**Action item**
Your job is to copy every line in the material containing the word "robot".

(Given records begins)

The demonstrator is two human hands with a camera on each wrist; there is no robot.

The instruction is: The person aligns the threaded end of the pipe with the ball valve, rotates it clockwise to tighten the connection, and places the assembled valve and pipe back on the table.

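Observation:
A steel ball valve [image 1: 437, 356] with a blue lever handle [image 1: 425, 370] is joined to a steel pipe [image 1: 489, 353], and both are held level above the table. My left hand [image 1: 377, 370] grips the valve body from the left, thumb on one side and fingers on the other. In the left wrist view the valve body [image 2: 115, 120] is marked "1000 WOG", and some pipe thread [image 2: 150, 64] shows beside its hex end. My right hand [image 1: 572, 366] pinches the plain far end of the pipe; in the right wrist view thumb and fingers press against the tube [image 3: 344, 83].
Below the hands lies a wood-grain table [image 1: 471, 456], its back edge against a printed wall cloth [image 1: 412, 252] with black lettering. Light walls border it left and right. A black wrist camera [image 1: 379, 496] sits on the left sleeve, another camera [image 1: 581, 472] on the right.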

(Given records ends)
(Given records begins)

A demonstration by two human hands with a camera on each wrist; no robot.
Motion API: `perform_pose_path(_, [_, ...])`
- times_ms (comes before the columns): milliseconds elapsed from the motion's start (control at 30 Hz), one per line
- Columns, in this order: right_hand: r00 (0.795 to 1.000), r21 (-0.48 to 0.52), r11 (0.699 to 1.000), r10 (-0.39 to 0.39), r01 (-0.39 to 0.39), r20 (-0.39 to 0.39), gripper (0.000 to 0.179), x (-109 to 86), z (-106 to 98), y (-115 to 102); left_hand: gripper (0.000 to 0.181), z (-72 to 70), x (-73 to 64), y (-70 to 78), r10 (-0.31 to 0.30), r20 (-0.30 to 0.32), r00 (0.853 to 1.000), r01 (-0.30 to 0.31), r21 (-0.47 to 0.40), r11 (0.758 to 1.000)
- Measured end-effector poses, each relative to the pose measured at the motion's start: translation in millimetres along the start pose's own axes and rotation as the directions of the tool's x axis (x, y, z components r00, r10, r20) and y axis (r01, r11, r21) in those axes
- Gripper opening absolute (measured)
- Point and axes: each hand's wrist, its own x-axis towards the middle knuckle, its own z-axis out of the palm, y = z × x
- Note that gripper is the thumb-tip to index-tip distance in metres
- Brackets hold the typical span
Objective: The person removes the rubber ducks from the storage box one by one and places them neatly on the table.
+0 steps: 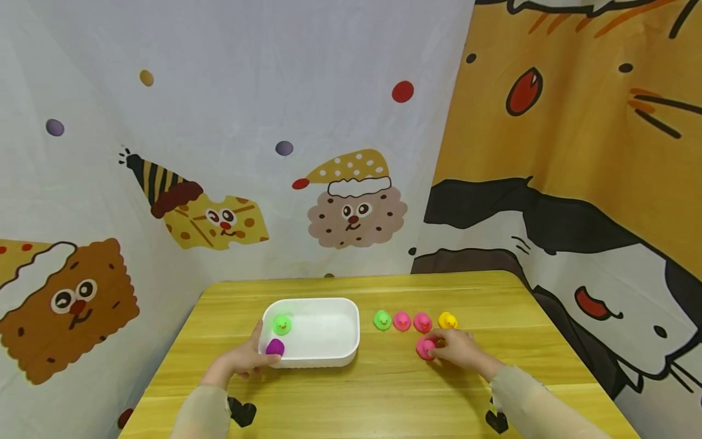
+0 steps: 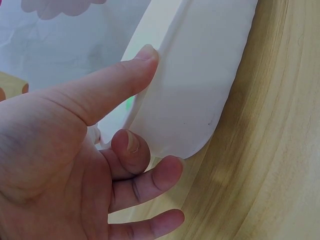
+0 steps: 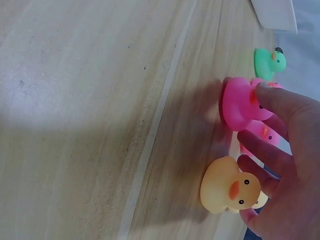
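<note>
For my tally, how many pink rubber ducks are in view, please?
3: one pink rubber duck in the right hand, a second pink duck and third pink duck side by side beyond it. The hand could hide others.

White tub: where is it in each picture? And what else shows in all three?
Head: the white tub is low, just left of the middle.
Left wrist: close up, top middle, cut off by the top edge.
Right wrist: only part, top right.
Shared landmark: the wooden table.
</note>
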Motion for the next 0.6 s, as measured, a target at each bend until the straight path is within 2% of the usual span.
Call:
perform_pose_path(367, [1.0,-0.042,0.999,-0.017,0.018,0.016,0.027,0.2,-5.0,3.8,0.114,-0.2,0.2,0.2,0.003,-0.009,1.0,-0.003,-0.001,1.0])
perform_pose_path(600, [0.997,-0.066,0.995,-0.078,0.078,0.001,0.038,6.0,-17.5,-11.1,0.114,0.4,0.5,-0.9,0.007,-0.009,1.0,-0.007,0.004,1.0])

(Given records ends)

**Solved problem**
The demonstrator is two human hands with a camera on each wrist; there is no robot.
A demonstration by two human hands with a camera on each wrist; no robot.

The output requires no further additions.